Erbil (Iraque), 31 out (EFE).- Pelo menos três crianças morreram nesta segunda-feira pela falta de alimentos após passarem vários dias isoladas com suas famílias em uma região ao norte da cidade de Mossul, no Iraque, aonde chegaram depois de fugirem dos combates entre as tropas iraquianas e os jihadistas do grupo Estado Islâmico (EI).

O governador de Talkif, Basim Yaqub Belu, informou à Agência Efe que a morte das três crianças aconteceu no vale Al Ahmar, situado entre a comarca de Talkif e a região de Batnaya, ao norte de Mossul, que é a capital provincial de Ninawa.

Belu detalhou que as crianças pertencem às famílias que fugiram de Talkif nos últimos dias, que são mais de 1.350 civis e que se encontram isolados e expostos às intempéries nesse vale.

O dirigente local disse que a situação desses deslocados piora a cada dia, depois de uma semana bloqueados nessa paisagem, e acrescentou que algumas mulheres chegaram a dar à luz nessas circunstâncias precárias.

Além disso, Belu destacou que algumas organizações humanitárias conseguiram levar hoje alimentos básicos e remédios para esses deslocados.

Atualmente, as forças iraquianas lutam contra o EI para expulsar a organização radical da comarca de Talkif.
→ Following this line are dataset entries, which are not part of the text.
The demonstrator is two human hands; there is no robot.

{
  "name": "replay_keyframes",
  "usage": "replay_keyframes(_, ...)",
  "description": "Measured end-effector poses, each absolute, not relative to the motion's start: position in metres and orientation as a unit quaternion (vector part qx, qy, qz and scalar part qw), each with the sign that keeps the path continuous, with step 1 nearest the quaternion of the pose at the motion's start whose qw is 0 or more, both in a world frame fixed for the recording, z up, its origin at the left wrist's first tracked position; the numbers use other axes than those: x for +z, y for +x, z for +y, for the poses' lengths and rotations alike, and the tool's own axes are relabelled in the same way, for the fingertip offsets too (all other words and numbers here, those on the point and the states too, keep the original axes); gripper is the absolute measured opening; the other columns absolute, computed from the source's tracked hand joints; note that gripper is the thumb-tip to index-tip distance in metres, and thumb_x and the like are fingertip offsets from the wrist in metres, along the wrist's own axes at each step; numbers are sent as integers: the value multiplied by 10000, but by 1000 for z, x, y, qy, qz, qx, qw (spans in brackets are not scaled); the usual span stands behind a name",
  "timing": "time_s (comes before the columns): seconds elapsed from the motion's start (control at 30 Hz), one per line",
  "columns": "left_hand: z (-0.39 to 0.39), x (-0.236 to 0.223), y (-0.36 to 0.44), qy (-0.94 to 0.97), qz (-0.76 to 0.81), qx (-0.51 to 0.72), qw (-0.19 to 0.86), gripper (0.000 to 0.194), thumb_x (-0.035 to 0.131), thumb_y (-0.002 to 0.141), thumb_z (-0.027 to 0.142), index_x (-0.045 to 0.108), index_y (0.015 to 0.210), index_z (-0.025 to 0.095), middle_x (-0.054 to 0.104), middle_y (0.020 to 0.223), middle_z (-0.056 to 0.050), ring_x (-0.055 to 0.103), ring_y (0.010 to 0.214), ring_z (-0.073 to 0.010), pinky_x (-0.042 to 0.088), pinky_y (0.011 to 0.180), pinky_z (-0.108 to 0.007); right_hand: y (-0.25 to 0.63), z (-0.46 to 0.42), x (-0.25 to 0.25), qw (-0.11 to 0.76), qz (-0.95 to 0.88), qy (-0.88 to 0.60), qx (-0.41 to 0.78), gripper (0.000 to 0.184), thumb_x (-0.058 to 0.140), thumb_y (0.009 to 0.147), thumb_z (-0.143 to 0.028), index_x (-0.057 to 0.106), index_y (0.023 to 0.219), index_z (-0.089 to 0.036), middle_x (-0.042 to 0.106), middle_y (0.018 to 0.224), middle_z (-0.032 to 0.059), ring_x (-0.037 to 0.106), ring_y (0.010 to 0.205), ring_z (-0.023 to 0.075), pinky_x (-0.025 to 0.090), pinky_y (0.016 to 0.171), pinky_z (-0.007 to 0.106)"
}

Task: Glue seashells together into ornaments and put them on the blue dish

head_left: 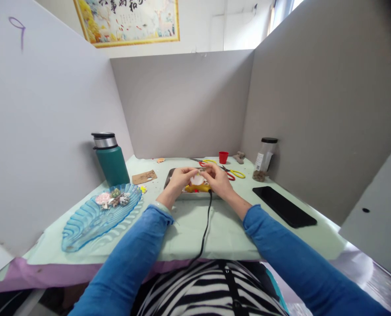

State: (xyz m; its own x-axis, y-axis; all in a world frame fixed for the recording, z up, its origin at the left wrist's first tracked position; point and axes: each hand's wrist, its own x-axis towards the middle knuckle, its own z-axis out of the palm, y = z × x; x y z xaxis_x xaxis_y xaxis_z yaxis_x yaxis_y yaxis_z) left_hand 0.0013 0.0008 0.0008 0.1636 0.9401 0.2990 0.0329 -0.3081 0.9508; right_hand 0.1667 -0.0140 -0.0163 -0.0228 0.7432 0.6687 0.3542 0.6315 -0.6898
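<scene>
Both hands meet over a metal tray [179,197] near the middle of the table. My left hand [182,177] is closed in a pinch, and my right hand [218,179] pinches from the other side. Between the fingertips is a small, pale, rounded piece [197,180], shell-like but too small to name surely. Just below it in the tray lies a yellow glue gun [198,188], partly hidden by the hands. Its black cord [206,228] runs over the table's front edge toward my body. Other small bits in the tray are mostly covered.
At left are a blue glass dish [93,224] holding shells and a green bottle [111,162]. Cardboard [144,177] lies behind. Scissors [237,173] and a red cup [223,157] are at the back. A jar [264,160] and black phone [283,205] are right. Grey panels [182,105] enclose the table.
</scene>
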Motion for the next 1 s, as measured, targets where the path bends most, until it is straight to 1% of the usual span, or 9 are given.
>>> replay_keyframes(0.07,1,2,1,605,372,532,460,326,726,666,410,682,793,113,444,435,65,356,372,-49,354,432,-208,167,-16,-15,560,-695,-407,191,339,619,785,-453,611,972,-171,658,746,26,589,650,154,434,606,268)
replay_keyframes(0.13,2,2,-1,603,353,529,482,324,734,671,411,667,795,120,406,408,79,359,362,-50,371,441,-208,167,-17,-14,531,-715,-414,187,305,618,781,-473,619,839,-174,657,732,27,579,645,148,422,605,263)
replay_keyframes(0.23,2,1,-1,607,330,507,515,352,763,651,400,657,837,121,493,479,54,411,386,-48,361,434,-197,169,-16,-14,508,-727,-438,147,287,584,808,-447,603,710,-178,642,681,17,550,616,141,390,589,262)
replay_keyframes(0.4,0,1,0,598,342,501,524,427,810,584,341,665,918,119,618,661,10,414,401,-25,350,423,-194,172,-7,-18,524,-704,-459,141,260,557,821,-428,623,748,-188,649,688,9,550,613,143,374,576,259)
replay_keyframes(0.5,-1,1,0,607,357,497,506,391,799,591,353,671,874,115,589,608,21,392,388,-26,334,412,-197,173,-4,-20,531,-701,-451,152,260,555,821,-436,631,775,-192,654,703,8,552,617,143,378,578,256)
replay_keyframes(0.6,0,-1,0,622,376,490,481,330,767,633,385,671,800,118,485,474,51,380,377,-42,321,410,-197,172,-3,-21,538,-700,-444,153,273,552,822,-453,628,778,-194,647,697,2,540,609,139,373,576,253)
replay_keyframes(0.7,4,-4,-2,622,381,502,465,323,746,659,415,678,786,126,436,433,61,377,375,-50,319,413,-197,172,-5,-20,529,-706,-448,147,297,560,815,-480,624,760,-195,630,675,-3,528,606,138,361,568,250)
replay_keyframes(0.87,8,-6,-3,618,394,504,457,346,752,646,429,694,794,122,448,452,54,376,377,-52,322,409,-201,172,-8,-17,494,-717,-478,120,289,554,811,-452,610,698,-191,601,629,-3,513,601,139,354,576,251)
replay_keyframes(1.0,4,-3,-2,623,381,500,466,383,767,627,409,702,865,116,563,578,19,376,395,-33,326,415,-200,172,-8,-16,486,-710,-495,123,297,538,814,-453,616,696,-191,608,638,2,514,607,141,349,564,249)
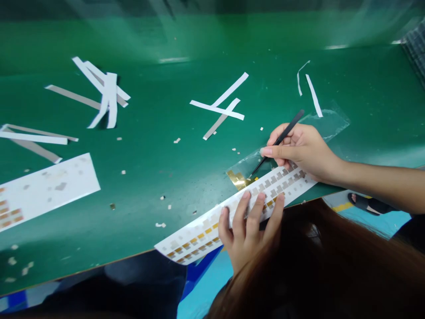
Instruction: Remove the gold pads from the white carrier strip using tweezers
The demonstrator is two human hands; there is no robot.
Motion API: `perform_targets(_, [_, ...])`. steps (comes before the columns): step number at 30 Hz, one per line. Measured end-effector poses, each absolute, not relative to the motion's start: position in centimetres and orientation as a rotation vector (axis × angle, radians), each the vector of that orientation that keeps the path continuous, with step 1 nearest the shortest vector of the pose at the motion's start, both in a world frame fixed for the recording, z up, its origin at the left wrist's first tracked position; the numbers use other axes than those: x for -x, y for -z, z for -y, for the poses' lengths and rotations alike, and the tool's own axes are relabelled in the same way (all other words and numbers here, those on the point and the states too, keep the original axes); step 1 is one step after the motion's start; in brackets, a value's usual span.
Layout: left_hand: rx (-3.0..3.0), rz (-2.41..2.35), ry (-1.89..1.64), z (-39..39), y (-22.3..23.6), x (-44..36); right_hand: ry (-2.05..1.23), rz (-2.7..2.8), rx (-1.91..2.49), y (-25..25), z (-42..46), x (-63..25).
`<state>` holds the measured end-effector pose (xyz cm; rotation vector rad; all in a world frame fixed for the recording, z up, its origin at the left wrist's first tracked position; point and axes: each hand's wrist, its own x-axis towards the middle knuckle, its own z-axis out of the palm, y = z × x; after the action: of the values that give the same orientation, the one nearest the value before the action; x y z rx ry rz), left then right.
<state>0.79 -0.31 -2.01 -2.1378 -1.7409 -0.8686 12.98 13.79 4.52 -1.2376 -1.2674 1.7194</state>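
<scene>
My right hand is closed around black tweezers, with their tip down at a small gold film piece on a clear plastic sheet. My left hand lies with fingers spread on a long white backing sheet, pressing it at the table edge; its thumb is hidden. Rows of small gold and grey rectangular stickers cover this sheet, which runs under both hands and overhangs the edge slightly. Whether the tweezers grip anything at their tip is too small to tell.
White and grey paper strips lie crossed on the green table, with more strips piled at the left. Another white sheet with stickers is at the left edge. Tiny scraps are scattered around. Long dark hair fills the lower right.
</scene>
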Motion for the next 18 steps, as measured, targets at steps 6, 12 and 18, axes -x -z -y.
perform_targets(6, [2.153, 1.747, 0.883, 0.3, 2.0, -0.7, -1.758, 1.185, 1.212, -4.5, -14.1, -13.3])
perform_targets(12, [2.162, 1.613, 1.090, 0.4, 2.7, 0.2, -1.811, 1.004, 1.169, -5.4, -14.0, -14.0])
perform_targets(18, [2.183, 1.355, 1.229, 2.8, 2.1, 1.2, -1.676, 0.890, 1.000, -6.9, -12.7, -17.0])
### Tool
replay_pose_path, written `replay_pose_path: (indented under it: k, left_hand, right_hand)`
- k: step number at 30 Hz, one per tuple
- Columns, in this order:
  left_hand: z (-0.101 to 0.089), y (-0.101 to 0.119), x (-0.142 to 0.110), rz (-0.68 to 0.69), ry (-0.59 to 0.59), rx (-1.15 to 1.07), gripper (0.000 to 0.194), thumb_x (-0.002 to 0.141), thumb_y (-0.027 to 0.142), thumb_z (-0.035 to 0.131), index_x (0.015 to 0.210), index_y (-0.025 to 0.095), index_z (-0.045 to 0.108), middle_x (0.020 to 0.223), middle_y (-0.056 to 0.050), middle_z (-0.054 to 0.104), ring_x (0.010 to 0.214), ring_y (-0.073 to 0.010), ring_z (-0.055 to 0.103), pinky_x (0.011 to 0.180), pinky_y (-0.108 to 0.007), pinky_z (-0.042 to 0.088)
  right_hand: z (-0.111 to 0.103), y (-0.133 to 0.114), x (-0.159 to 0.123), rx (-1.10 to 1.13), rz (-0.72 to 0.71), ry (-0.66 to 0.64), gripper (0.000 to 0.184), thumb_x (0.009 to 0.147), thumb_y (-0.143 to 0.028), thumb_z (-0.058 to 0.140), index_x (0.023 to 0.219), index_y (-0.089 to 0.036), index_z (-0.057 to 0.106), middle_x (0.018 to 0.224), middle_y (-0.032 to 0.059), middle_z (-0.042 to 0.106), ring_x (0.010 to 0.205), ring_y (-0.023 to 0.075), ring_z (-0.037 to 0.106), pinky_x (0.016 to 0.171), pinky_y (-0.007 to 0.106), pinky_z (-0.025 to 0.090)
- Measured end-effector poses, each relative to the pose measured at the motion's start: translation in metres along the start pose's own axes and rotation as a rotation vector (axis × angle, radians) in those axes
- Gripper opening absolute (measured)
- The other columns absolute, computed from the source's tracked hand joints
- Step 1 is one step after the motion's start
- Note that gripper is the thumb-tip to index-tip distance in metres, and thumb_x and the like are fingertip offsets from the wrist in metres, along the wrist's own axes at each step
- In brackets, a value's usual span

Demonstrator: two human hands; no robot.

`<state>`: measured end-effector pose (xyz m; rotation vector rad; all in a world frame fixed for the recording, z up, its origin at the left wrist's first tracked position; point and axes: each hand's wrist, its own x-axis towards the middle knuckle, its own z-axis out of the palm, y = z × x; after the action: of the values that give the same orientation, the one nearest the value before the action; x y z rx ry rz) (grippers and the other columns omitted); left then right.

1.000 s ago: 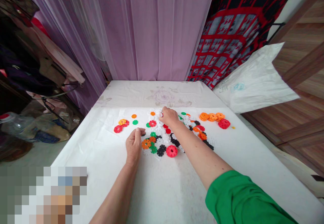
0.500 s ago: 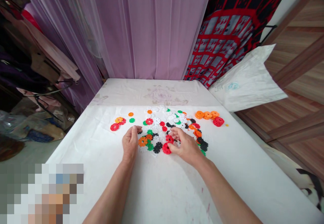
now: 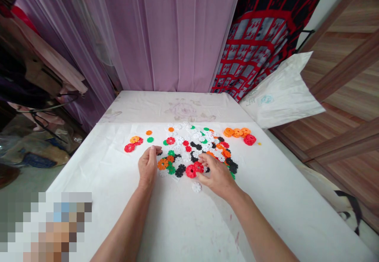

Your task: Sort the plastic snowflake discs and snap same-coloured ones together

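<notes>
Right hand (image 3: 218, 176) is spread beside red snowflake discs (image 3: 191, 171), likely keeping them reachable; left hand (image 3: 147, 166) is curled, grip unclear.

The table (image 3: 103, 163) is lit brightly and evenly, and only a faint, soft-edged shadow is cast beside the right forearm (image 3: 251, 218). The white discs (image 3: 196, 187) are barely set off from the pale surface. The clothes (image 3: 44, 57) are left in dimness. The door (image 3: 340, 60) is slanted by wide-angle distortion; fine detail is softened, and the lower left corner is masked by coarse blocks.
</notes>
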<state>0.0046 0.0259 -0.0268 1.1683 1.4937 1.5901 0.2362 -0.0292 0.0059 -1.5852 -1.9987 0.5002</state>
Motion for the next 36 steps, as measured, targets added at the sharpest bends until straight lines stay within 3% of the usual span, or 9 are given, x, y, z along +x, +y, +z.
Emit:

Por outro lado, um integrante do alto escalão do exército curdo "peshmerga", Gayaz al Suryi, disse à Efe que pelo menos 16 combatentes do EI, entre eles seis terroristas suicidas, morreram hoje em enfrentamentos com as tropas curdas na cidade de Bashiqa, a nordeste de Mossul.

Os confrontos explodiram quando os jihadistas atacaram os "peshmerga" no setor leste da cidade com suicidas portando explosivos e carros-bomba, em uma tentativa de romper o cerco que os soldados curdos impõem sobre Bashiqa há dias.

As forças curdas conseguiram fazer explodir de forma controlada quatro carros-bomba conduzidos por suicidas, enquanto outros dois jihadistas que portavam cinturões com explosivos foram abatidos antes de conseguirem detoná-los.

Suryi explicou que o assédio contra a cidade tem o objetivo de enfraquecer e desgastar os jihadistas.

As forças governamentais lançaram no último dia 17 uma ampla ofensiva para recuperar o controle da cidade de Mossul, o principal reduto do EI no Iraque.